あとは末永の、息子との約束、か。龍太側からの対戦要求に、息子のヒーローでいつづけたい、という目的もできて、いざ対戦。なんだけど、これはどういう試合なんだ? 同じ階級同士の試合? こないだまで4回戦だった龍太は、ランクがいま何位か知らんけど、紹介されるときは前1位と紹介される末永。龍太は、これが最後の試合と決めての末永への挑戦。受ける末永は、ただの意地? とはいえトレーニングして身体を絞って。
こちらも、どっちが勝つのか? まあ、ドローかな、と思ったら、ポイントで龍太の腕が上がった。まあ、6回ぐらいから末永はほとんど見えないぐらい顔が膨れあがってたし。しかし、龍太はそんなに強いのか? 末永は、こんなに弱いのか? 

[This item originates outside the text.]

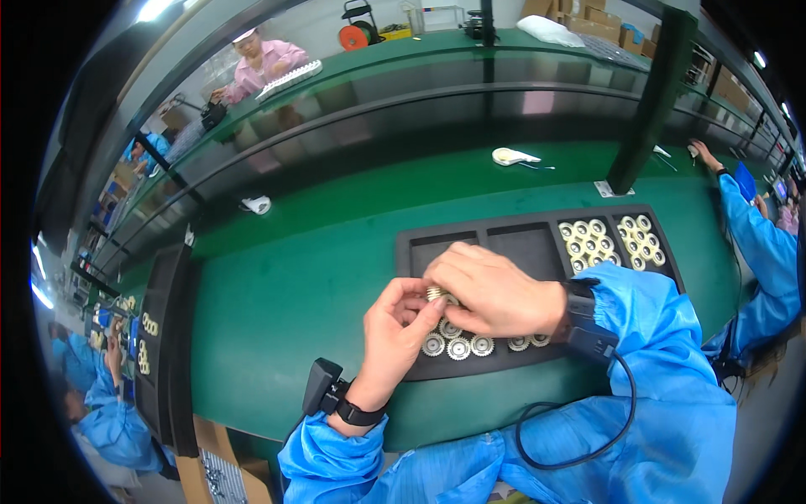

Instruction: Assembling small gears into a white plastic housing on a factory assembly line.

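My left hand [397, 326] and my right hand [495, 290] meet over the front left part of a black compartment tray [521, 240]. Between their closed fingertips is a cream toothed gear piece [435, 293], with ridges showing at its edge; the fingers hide most of it, so I cannot tell whether it is one gear or a stack. Below the hands, several cream gears [458, 348] with metallic centres lie in a front compartment. More gears [519, 343] show beside them, partly under my right hand and wrist.
Round cream parts [592, 244] fill two back right compartments. A black post [651, 109] rises behind the tray from the green table [277, 328]. White handheld items [514, 157] lie farther back. A co-worker's blue sleeve [760, 239] is at right; another dark tray [159, 336] stands left.
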`<move>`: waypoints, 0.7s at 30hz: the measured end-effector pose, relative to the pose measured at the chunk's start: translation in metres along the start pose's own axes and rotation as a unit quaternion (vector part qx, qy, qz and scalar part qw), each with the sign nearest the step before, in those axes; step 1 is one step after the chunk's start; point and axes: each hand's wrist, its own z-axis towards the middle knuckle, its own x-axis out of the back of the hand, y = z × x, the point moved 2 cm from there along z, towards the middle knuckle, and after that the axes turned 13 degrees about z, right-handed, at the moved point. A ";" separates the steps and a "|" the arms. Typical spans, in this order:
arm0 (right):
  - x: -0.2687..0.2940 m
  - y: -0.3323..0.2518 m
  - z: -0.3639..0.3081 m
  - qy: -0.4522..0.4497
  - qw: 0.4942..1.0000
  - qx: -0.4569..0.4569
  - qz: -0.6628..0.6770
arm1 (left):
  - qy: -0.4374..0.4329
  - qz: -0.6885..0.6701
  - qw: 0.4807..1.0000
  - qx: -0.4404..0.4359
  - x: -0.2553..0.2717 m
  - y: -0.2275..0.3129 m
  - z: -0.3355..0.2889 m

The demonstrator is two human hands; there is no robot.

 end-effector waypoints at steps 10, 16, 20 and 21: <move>-0.003 -0.002 -0.019 0.059 0.996 -0.032 0.051 | -0.174 -0.115 0.971 0.118 0.017 0.009 0.013; 0.001 0.003 -0.023 0.075 0.995 -0.050 0.029 | 0.237 0.390 0.890 -0.020 0.135 -0.064 0.124; 0.002 0.002 -0.022 0.079 0.996 -0.035 0.013 | 0.323 0.532 0.774 0.114 0.180 -0.110 0.191; 0.001 0.003 -0.022 0.080 0.996 -0.032 0.012 | 0.331 0.540 0.762 0.136 0.184 -0.115 0.204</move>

この試合も、映画的にはなかなか激しい戦いで。マンガ的という意味では、前編よりもはるかにマンガ的。殴られても殴られても倒れないし。まあ、いいけど。試合のハラハラ度では、前編の方が気になったかな。
で、戦いすんで、両者とも死なず、不虞にもならず。あんな激しい打ち合いだと、父親とか奥さんとか、見てらんないだろ、と思うけど、映画だからな。

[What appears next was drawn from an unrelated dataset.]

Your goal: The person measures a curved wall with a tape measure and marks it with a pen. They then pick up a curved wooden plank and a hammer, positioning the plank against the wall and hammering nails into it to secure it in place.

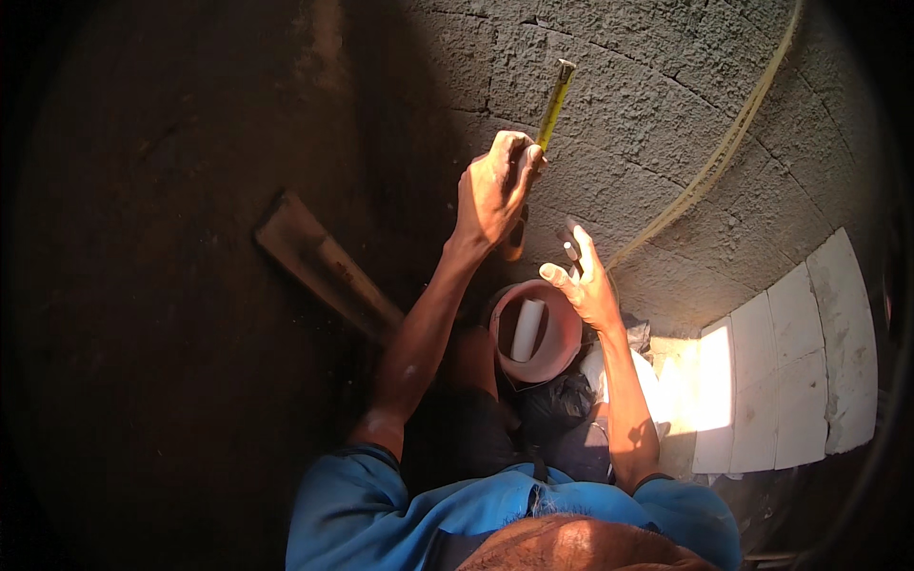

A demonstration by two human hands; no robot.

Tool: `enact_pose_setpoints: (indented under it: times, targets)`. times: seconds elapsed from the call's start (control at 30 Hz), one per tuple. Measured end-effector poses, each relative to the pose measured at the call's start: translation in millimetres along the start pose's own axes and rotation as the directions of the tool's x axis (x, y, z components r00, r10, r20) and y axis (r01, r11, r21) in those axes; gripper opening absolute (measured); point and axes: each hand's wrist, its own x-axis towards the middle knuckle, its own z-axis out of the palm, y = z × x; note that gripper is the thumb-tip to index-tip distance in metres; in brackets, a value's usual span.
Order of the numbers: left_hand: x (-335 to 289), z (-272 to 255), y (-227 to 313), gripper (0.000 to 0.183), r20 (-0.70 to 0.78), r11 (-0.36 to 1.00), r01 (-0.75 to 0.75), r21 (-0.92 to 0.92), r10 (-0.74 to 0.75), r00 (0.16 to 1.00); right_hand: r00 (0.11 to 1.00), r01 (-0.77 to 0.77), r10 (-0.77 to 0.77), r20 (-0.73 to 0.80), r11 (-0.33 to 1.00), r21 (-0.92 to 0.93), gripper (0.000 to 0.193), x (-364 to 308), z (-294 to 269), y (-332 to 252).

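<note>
My left hand (490, 195) is closed on a tape measure, whose body is mostly hidden in the fingers. Its yellow blade (554, 103) sticks out a short way, up along the rough grey wall. Lower and to the right, my right hand (592, 287) has its thumb and fingers curled round a slim stick with a white end (569, 250); I cannot make out its kind. Below the hands, a pink bucket (568, 347) holds a white cylinder (526, 330). A dark object with an orange-brown end (514, 246) shows just under my left wrist.
Rough grey masonry (628, 124) with joint lines fills the upper right, and a pale hose or cable (709, 176) curves across it. White tiles (785, 366) cover a patch on the right. A long board (324, 257) lies in shadow at left. Black plastic (557, 404) sits below the bucket.
</note>
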Motion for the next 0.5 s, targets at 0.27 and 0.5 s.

芸人をやめたはずの宮木瞬は、テレビではなく寄席に出ていた。ピンで漫談。場所は池袋演芸場かな。でも、クレジットの協力にでてたかなあ?
龍太は引っ越し業の仕事。あれで女房子供養えるのか? ひとり黙々とランニングの背中は、末永? まだ引退してないの? 世界チャンピオン目指すのか? おいおい。